_Work instructions:_ Everything from the line containing "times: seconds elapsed" through the line containing "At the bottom" in the listing below should be copied exactly, and nothing more.

_Supplied information:_

■ ■ ■ ■ ■ ■ ■

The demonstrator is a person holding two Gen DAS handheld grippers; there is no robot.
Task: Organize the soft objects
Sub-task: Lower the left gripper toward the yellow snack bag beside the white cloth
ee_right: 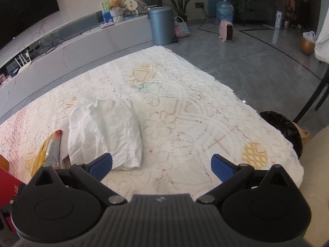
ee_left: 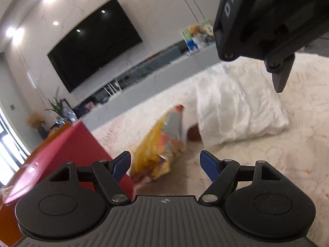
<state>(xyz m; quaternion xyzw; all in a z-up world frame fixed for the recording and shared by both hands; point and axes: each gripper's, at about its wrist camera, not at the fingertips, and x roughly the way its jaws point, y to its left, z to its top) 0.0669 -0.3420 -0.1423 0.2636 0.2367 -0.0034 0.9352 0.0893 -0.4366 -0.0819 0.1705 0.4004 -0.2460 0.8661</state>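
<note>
My left claw (ee_left: 165,162) gapes, empty, before the snack bag (ee_left: 162,142); I should pinch its crumpled top, gently.

Left gripper (ee_left: 165,162) and right gripper (ee_right: 161,164) hold fingers spread, empty.

Our left tool (ee_left: 165,162), jaws apart, faces a yellow snack bag (ee_left: 162,142) beside a white pillow (ee_left: 236,107) on our lace-covered desk (ee_left: 287,154).
</note>
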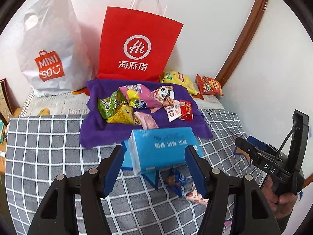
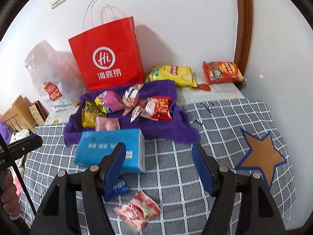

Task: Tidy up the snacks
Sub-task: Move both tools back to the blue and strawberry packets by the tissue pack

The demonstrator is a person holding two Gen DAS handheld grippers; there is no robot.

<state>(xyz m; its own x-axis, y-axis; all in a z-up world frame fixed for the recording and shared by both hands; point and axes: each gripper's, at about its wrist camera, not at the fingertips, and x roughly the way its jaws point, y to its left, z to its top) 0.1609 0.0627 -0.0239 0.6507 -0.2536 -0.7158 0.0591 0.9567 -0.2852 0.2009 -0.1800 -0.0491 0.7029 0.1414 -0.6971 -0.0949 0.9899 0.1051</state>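
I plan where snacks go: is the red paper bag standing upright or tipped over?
Upright: the red paper bag stands against the wall, handles up, behind the purple towel.

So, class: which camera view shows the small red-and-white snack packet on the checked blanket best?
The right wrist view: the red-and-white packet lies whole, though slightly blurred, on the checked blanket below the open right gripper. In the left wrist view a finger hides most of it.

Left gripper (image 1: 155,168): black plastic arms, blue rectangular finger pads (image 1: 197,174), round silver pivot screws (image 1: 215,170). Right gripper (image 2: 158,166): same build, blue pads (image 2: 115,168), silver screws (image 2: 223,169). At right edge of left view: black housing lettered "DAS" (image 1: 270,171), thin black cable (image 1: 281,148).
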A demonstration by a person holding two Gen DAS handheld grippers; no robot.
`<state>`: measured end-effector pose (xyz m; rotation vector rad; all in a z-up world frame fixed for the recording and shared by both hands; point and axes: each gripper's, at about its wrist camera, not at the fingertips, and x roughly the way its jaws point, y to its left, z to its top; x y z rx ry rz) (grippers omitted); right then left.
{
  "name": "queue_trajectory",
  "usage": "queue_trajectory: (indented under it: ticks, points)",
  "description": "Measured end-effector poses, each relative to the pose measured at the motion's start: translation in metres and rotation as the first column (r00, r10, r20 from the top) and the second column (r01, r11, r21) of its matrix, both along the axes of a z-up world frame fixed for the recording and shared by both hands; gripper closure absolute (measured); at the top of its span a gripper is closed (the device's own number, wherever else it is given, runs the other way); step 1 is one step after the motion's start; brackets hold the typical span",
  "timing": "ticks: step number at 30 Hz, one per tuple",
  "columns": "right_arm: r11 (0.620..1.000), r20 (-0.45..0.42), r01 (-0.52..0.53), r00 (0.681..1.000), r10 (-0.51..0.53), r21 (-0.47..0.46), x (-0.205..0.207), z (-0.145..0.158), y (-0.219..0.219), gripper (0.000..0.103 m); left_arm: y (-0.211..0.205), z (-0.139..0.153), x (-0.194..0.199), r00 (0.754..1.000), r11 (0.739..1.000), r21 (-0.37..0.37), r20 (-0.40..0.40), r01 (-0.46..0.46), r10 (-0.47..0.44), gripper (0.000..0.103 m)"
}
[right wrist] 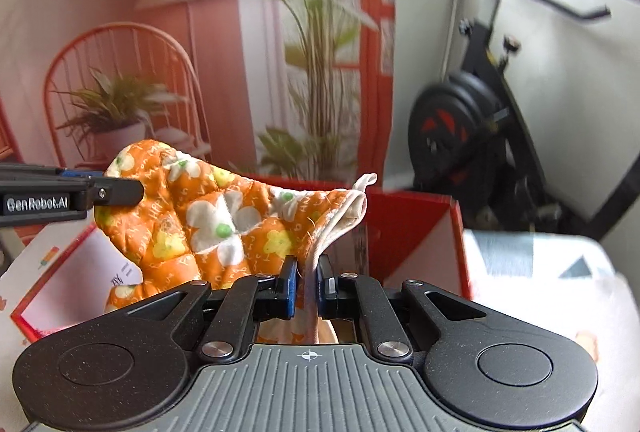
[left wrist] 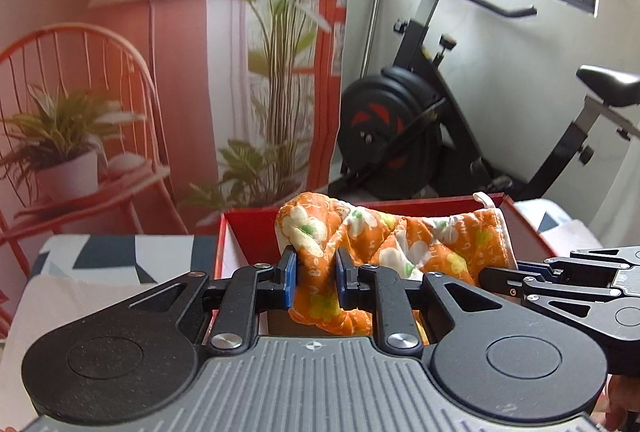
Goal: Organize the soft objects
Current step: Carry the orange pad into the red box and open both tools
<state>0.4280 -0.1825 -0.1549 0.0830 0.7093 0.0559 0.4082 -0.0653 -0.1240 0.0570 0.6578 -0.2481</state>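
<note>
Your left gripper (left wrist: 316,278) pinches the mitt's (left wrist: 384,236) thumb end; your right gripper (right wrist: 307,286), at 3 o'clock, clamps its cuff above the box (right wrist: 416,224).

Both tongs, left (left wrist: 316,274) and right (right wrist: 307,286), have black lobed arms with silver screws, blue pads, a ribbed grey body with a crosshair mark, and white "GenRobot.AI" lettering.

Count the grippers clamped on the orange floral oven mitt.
2. The left gripper pinches the oven mitt at its rounded fingertip end; the right gripper pinches its white-trimmed cuff edge, above the red box.
</note>
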Motion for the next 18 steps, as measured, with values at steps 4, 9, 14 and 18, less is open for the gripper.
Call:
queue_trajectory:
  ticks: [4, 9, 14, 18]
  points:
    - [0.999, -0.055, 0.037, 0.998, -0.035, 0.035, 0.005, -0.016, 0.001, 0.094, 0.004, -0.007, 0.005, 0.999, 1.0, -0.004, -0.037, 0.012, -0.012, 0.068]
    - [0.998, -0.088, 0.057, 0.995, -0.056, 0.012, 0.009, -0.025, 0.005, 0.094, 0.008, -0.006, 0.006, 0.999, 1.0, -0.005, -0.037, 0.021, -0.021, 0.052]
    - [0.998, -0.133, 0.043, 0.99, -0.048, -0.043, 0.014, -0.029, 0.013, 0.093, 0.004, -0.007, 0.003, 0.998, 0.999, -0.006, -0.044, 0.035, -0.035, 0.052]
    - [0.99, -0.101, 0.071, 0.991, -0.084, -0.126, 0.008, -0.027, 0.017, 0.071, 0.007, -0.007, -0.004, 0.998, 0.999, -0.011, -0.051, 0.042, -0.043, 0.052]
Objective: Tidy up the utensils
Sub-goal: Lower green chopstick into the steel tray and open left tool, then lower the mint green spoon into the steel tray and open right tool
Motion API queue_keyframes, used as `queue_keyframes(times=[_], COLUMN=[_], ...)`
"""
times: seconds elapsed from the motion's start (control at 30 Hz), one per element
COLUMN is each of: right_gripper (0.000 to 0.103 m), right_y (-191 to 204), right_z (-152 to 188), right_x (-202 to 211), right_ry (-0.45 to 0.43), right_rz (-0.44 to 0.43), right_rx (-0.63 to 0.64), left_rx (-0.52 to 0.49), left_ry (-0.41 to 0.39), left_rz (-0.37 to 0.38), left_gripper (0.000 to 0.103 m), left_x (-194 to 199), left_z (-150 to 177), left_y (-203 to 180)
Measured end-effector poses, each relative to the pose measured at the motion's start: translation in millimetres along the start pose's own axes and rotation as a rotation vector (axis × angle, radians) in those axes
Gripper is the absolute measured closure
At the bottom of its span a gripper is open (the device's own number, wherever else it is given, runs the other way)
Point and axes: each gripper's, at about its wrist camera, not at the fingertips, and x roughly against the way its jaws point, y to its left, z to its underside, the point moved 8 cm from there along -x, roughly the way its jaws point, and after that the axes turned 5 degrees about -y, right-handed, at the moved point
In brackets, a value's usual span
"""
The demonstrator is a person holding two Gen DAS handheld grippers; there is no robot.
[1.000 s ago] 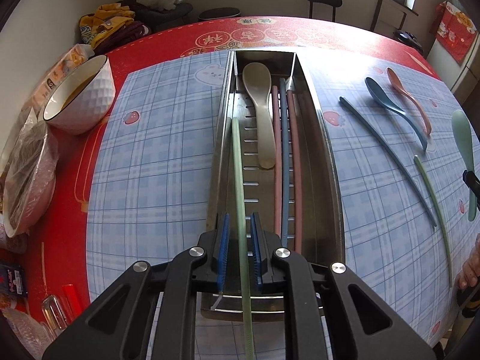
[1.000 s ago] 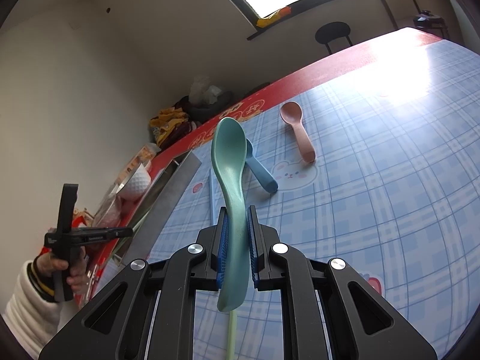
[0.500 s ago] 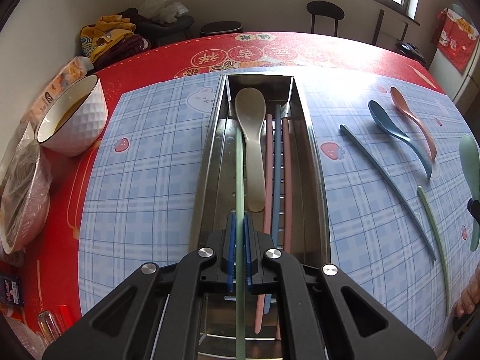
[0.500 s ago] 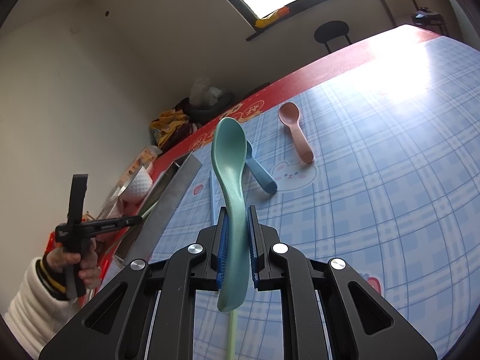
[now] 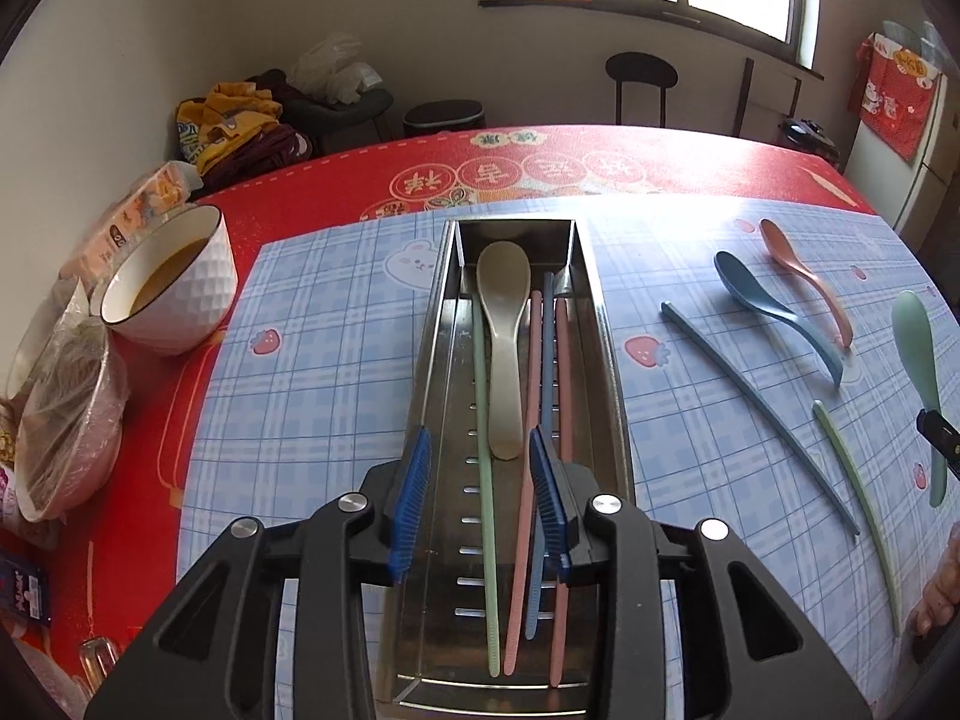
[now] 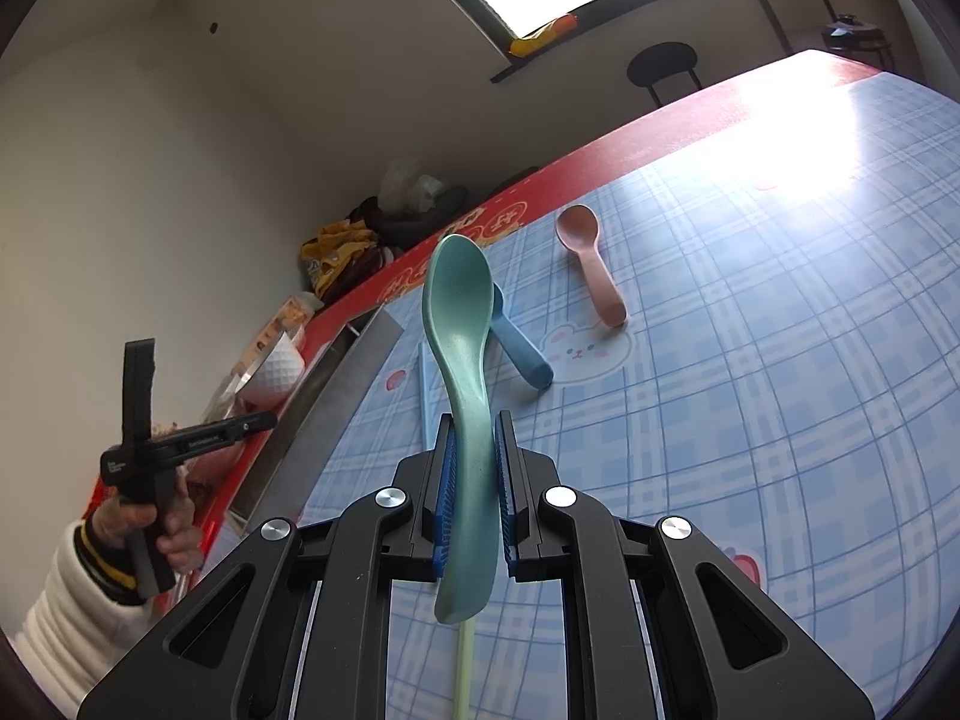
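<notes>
Now that the left tongs (image 5: 480, 501) have sprung wide and let go, the green chopstick (image 5: 485, 420) lies in the steel tray (image 5: 606, 354) right beneath them — one more sorted. Off to their right, the right tongs (image 6: 475, 483) stay clenched on the teal spoon (image 6: 465, 360), above the desk (image 6: 750, 390) — likely next in.

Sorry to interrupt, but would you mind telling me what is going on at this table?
A person is sorting utensils into a steel tray with handheld tongs. The left tongs are open above the tray, where a green chopstick lies loose beside a beige spoon and pink and blue chopsticks. The right tongs are shut on a teal spoon, held above the cloth. A blue spoon, pink spoon and two chopsticks lie outside the tray.
</notes>
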Motion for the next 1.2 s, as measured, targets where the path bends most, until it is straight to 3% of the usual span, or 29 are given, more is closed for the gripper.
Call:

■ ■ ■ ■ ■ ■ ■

_Answer for this exercise:_
times: seconds elapsed from the motion's start (control at 30 Hz), one per element
COLUMN is each of: right_gripper (0.000 to 0.103 m), right_y (-191 to 204), right_z (-152 to 188), right_x (-202 to 211), right_ry (-0.45 to 0.43), right_rz (-0.44 to 0.43), right_rx (-0.63 to 0.64), left_rx (-0.52 to 0.49), left_ry (-0.41 to 0.39), left_rz (-0.37 to 0.38), left_gripper (0.000 to 0.103 m), left_x (-194 to 199), left_z (-150 to 177), left_y (-203 to 180)
Measured end-effector poses, each relative to the pose measured at the motion's start: translation in millimetres along the start pose's own axes and rotation as a rotation vector (axis × angle, radians) in those axes
Gripper is the absolute measured closure
At the bottom of its span a gripper is open (the device's own number, wherever else it is given, runs the other way)

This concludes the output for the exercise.